Trump takes heat from right over vaping crackdown
The Trump administration is under fire from conservative groups and some GOP lawmakers, who are pushing back over its planned crackdown on e-cigarette flavors.
They say the administration is overreaching, and the flavor ban will harm small businesses, a violation of core Republican free market principles.
But so far, President Trump has shown he will listen to his health advisers, who say that sweeping the market of all flavors except tobacco is the best way to cut down on an epidemic of youth vaping.
{mosads}Lawmakers from both parties initially applauded when Trump and federal health officials made the announcement last month to restrict the sale of all nontobacco flavors of e-cigarettes. Trump cited a massive spike in teen vaping and the spread of a mysterious illness that has now sickened more than one thousand people across the country, and killed at least 18.
But the scope of the administration’s plans has some of its staunchest allies crying foul.
“It would be disastrous. Maybe not for the big guys who sell e-cigarettes like Juul, but for the more than 10,000 independent retailers whose sole business model is the sale of these products — these are the guys that would be put out of business overnight,” said Paul Blair, director of strategic initiatives at Americans for Tax Reform (ATR).
“I think that there are different perspectives within the White House on this issue for people that look at it through a political lens versus those that look at it from a regulatory and policy lens,” Blair said.
ATR was one of dozens of conservative groups to send a letter to Trump this week, urging him to abandon the plan.
“Eliminating all but one or two of these options for adults would destroy thousands of small businesses, force many adult vapers to return to smoking, and force some to seek out products on the black market,” the groups wrote.
Some Republicans are also concerned about the economic effect of the administration’s actions. Speaking to a tobacco industry conference in Washington last week, Sen. Richard Burr (R-N.C.) warned about eliminating menthol and mint flavors.
Menthol cigarettes remain on the market, and Burr said he has not seen previous administrations attempt to ban them since he has been in Congress.
“We believed that an adult could go in and have the option … to move from combustible cigarettes to e-cigarettes, and they would have a similar choice [of flavors],” Burr said, while adding that a flavor like bubblegum should not be available.
“But … why would we limit a product they have become accustomed to?” Burr said. “That’s the proposal that’s been laid out and in the frenzy Washington has created, we have states like Massachusetts and others that are considering a total ban on an issue where they have absolutely zero facts to make a conclusion.”
Administration officials have said the planned crackdown will merely enforce the existing law requiring companies to submit their products for review by the Food and Drug Administration.
“FDA is not banning flavors. Rather FDA intends to enforce existing law,” the agency’s acting commissioner Ned Sharpless said during a House Energy and Commerce Committee hearing late last month.
Companies have until May 2020 to submit their products for review, but in the meantime, the administration wants to remove from the market all flavored e-cigarettes — except tobacco — until they can be proven safe.

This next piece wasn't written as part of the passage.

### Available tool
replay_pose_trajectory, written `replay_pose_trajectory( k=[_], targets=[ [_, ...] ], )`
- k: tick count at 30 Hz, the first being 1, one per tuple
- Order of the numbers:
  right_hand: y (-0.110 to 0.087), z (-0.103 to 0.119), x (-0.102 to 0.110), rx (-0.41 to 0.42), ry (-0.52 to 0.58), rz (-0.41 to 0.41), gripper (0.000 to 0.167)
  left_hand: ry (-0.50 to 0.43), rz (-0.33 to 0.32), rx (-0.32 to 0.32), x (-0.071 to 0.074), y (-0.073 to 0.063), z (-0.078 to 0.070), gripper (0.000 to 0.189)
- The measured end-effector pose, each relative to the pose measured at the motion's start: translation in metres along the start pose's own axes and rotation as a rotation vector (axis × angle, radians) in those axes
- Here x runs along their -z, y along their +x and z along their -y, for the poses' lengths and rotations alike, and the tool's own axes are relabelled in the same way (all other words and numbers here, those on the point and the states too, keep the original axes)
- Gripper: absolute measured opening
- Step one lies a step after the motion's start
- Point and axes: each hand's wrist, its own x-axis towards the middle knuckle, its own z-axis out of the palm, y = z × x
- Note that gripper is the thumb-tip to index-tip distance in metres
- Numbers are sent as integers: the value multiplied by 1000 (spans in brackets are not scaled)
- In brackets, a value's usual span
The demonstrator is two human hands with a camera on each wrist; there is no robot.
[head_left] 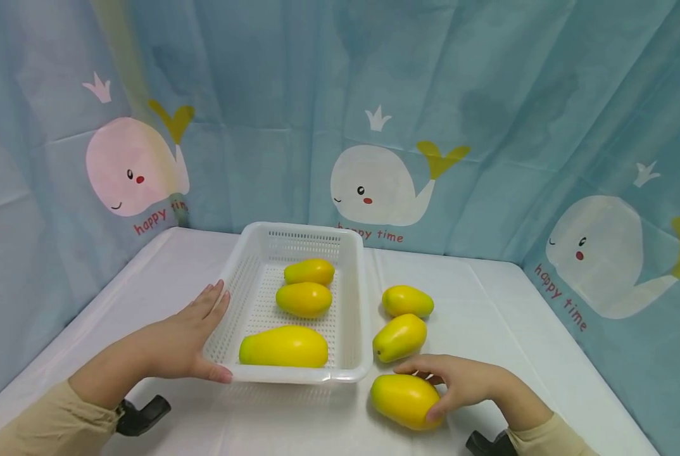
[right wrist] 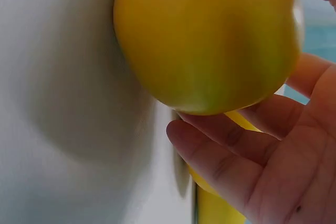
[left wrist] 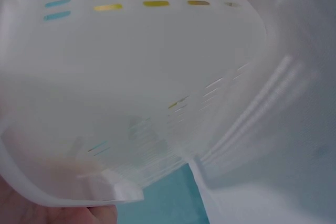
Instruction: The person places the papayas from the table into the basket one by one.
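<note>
A white plastic basket point(head_left: 368, 316) stands on the table with three yellow papayas inside, the biggest papaya point(head_left: 285, 347) lying nearest its front wall. My left hand point(head_left: 183, 342) rests against the basket's near left corner, fingers spread and fairly straight along the side, thumb at the front rim. In the left wrist view the slotted basket wall point(left wrist: 136, 45) fills much of the picture. Right of the basket, my right hand point(head_left: 459, 383) holds a yellow papaya point(head_left: 402, 399), fingers behind it and thumb in front. The right wrist view shows this papaya point(right wrist: 205, 40) close to the white surface.
Two more papayas lie behind the held one: a near papaya point(head_left: 399, 337) and a farther papaya point(head_left: 407, 301). A white cloth point(head_left: 488, 310) covers the table. A blue curtain point(head_left: 271, 158) with printed whales hangs along the back and sides.
</note>
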Motion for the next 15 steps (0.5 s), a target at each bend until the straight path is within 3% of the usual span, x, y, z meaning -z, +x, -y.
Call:
replay_pose_trajectory(
  k=[15],
  targets=[
    [1, -13, -1, -12, 47, -12, 66, -25, 9, 20, -2, 1, 2, 133]
  ],
)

“It is important to note that this does not mean flavored e-cigarettes can never be marketed—if companies think they can show that specific products meet the standards established by Congress, then FDA would authorize that product for sale,” Sharpless said.
Marc Scheineson, a partner at Alston & Bird and former associate commissioner at FDA under President George W. Bush, said he thinks the administration is bowing to political pressure to ban all vaping products, not just marijuana.
Officials should be focusing their efforts on the illegal products containing THC — the psychoactive compound in cannabis — that are making people sick, rather than legal flavors like mint and menthol, he said.
Most of the patients suffering from a lung illness linked to vaping products who have been interviewed by health officials said they had vaped THC with or without nicotine products.
Scheineson, who advises small tobacco companies, said FDA has the authority to seize illegal vaping cartridges.
“Is this [ban] justified when science is showing legitimate companies have products that are successful in eliminating [combustible cigarette] use?” Scheineson said. “THC is a controlled substance, an illegal drug. Why isn’t FDA working with law enforcement to close down shops based on the people who are sick?”
But stopping those illegal products is not easy.
A study released last week showed some patients in Illinois and Wisconsin became sick after vaping THC products sold under the brand name “Dank Vapes,” which does not appear to be a legitimate manufacturer.
Most of the patients also reported getting their products off the street or from friends and family.
On Friday, the FDA warned consumers to stop using any vaping products containing THC. The agency stressed it’s still unknown if the illnesses are caused by THC, nicotine or any number of the chemicals that are often found in vape liquids.